4.7. Hoechst 33342 Staining and FACS Assay with Annexin V/PI Staining

We assessed apoptosis using Hoechst 33342 and fluorescence activated cell sorting (FACS) analysis. In Hoechst 33342 staining, PC-12 cells were seeded into six-well plates, after various treatment cells were stained with 1 μg/mL Hoechst 33342 for 5 min. The cells were washed and fixed with 4% paraformaldehyde in PBS for 5 min at 4 °C, then observed by fluorescence microscopy. Cells with condensed nuclei were considered apoptotic, and the percentage of apoptotic cells in PC-12 was determined by examining at least 300 cells per group, at ×400 magnification. The apoptosis assays were also conducted using an Annexin-V-FITC apoptosis detection kit by flow cytometry, according to the manufacturer’s instructions. PC-12 cells were exposed to various conditions treatment, and were harvested and washed twice with cold PBS, resuspended in 1× binding buffer. After incubation with Annexin V for 15 min in the dark at RT, the cells were immediately analyzed by flow cytometry.

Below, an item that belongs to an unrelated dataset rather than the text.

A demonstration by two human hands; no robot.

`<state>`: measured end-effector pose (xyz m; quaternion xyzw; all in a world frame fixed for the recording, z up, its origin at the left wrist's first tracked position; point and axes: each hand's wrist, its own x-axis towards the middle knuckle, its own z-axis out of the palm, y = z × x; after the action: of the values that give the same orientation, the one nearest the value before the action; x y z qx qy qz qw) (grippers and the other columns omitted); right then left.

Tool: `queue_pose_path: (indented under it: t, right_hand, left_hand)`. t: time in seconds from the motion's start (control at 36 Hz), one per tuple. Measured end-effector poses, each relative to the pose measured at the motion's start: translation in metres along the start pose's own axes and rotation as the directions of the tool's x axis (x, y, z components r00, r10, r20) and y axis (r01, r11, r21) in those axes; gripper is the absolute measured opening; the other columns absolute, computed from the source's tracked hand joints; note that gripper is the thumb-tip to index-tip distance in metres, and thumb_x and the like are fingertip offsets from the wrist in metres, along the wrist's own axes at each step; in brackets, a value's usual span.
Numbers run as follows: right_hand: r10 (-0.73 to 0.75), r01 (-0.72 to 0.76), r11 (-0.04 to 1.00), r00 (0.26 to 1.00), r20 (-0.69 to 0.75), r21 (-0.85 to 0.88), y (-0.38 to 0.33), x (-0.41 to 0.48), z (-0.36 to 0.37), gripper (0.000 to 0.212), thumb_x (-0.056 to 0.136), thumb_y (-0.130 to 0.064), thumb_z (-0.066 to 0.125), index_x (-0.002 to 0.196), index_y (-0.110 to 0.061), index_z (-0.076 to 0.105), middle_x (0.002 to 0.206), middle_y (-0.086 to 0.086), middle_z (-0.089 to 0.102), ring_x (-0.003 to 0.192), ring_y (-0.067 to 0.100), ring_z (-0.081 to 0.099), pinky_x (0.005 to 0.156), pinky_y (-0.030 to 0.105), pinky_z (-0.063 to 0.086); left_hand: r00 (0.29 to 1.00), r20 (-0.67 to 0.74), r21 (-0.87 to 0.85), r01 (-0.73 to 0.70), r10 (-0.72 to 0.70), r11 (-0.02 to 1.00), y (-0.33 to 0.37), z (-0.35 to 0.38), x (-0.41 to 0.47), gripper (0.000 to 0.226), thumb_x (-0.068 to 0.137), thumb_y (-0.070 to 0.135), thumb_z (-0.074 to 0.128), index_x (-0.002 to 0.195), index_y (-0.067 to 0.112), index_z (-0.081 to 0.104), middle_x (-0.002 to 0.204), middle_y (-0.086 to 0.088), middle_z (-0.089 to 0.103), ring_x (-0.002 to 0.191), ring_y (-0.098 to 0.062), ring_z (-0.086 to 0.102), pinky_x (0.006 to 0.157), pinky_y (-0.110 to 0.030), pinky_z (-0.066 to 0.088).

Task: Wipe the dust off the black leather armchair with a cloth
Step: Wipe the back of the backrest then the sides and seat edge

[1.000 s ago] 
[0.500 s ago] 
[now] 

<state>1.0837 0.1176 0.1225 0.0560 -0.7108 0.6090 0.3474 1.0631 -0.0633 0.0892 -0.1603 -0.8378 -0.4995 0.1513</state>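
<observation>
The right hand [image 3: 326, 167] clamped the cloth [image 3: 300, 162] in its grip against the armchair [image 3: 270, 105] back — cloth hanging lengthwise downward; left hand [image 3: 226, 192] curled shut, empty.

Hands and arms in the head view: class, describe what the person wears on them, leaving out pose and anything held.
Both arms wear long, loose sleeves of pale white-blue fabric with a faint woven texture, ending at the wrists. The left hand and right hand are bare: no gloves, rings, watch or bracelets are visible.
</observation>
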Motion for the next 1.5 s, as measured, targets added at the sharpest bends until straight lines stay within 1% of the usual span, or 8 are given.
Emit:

TUNEL assay: PC-12 cells were seeded on coverslips of six-well plates for 24 h incubation, and treated with the indicated conditions. TUNEL assay was performed according to the manufacturer’s instructions to assessed apoptosis of various groups. Apoptotic cells were observed by a fluorescent microscope (BX51, OLYMPUS, Tokyo, Japan) at an excitation wavelength of 515–565 nm.

After the indicated treatment, organotypic hippocampal slice cultures were fixed with 4% paraformaldehyde in PBS for 30 min. TUNEL assay was performed according to the manufacturer’s instructions. At least five randomly-chosen areas in every slide were used. Percent apoptosis was determined by counting the number of apoptotic cells and dividing by the total number of cells in the areas.